(TASK ITEM): Skip the pictures, please, and write out exactly the lines from the opening of the data through the line containing "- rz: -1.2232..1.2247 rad".

(GIVEN MATERIAL):
• • •

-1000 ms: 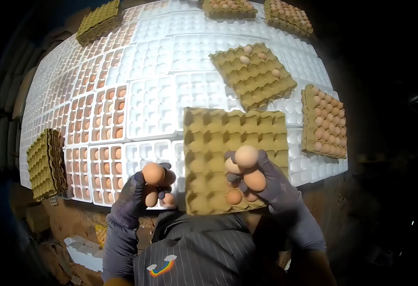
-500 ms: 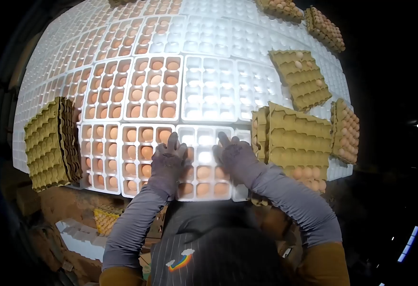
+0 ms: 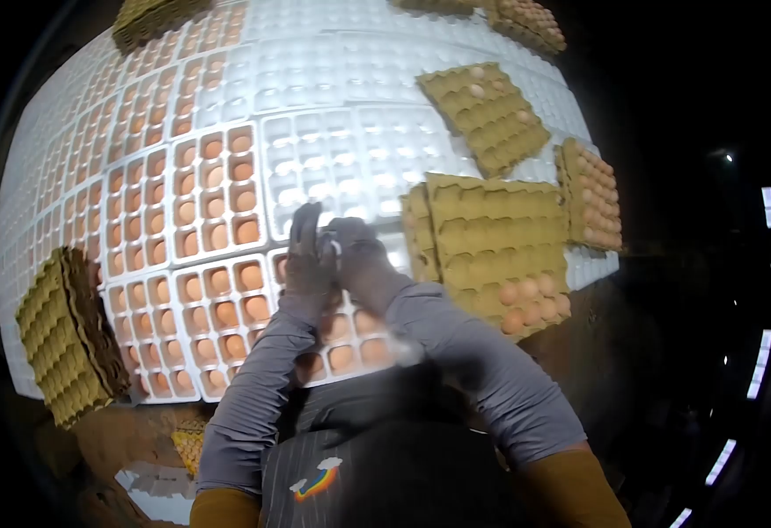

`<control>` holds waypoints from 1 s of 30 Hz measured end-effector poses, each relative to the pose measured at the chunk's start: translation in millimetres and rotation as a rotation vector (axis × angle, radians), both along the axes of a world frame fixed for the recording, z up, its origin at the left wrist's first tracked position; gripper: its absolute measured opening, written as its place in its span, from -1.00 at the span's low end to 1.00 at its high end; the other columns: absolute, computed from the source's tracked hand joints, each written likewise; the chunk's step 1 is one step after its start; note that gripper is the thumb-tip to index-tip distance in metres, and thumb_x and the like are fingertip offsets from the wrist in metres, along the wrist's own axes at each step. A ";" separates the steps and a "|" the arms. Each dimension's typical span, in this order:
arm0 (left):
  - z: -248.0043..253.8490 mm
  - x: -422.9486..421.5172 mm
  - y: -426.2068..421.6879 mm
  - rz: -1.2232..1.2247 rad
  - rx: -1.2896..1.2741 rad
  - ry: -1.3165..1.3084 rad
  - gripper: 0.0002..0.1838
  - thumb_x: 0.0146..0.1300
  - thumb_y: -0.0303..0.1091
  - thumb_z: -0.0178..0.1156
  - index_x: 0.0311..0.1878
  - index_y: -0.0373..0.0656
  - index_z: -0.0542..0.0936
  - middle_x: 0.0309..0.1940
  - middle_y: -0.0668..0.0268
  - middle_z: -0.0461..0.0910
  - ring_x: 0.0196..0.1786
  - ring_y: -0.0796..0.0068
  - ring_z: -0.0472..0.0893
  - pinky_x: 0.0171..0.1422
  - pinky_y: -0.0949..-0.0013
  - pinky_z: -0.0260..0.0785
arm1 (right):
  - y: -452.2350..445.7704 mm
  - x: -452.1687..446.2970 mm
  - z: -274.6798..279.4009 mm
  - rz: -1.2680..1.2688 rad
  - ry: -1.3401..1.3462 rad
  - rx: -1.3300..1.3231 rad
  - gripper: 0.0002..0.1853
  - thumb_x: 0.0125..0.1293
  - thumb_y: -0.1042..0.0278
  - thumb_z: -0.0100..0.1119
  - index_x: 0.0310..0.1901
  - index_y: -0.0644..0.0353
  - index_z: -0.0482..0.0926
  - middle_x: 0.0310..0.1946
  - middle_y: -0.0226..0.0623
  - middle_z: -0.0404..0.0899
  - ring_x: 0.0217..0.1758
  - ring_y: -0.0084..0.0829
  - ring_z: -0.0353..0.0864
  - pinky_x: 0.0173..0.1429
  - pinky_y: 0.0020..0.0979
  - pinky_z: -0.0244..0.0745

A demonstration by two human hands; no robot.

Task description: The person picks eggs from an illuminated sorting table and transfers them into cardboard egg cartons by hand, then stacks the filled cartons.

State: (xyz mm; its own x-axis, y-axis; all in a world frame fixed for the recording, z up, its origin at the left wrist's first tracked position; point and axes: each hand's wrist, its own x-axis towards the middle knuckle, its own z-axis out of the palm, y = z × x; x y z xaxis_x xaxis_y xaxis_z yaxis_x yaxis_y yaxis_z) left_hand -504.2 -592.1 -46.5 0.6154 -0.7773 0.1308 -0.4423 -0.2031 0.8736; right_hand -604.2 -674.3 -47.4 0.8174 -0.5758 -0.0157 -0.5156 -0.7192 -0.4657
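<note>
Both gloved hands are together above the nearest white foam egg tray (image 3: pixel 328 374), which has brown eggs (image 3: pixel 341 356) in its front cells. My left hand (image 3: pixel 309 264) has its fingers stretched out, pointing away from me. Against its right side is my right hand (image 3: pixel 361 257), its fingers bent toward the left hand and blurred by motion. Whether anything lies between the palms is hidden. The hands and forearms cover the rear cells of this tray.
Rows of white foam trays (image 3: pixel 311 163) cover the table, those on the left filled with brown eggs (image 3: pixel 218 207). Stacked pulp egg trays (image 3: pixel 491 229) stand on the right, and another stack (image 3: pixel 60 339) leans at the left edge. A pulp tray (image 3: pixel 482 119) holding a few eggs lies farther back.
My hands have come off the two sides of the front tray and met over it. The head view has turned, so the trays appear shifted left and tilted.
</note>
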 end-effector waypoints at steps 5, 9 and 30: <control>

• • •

(SOLUTION):
-1000 ms: 
-500 ms: 
+0 ms: 

`<control>` holds waypoints from 1 s of 30 Hz measured end-effector poses, each relative to the pose measured at the chunk's start: translation in millimetres and rotation as a rotation vector (axis × angle, radians), both along the axes of a world frame fixed for the recording, z up, its origin at the left wrist's first tracked position; gripper: its absolute measured opening, written as its place in its span, from -1.00 at the span's low end to 1.00 at its high end; the other columns: absolute, computed from the source's tracked hand joints, each written likewise; the chunk's step 1 is one step after its start; note that gripper is the thumb-tip to index-tip distance in metres, and thumb_x and the like are fingertip offsets from the wrist in metres, along the wrist's own axes at each step. A ";" separates the steps and a "|" the arms. Each dimension's typical span, in this order:
arm0 (left):
  - z: -248.0043..253.8490 mm
  - x: -422.9486..421.5172 mm
  - y: -426.2068..421.6879 mm
  - rz: -1.2232..1.2247 rad

Nothing else is left to add to this answer.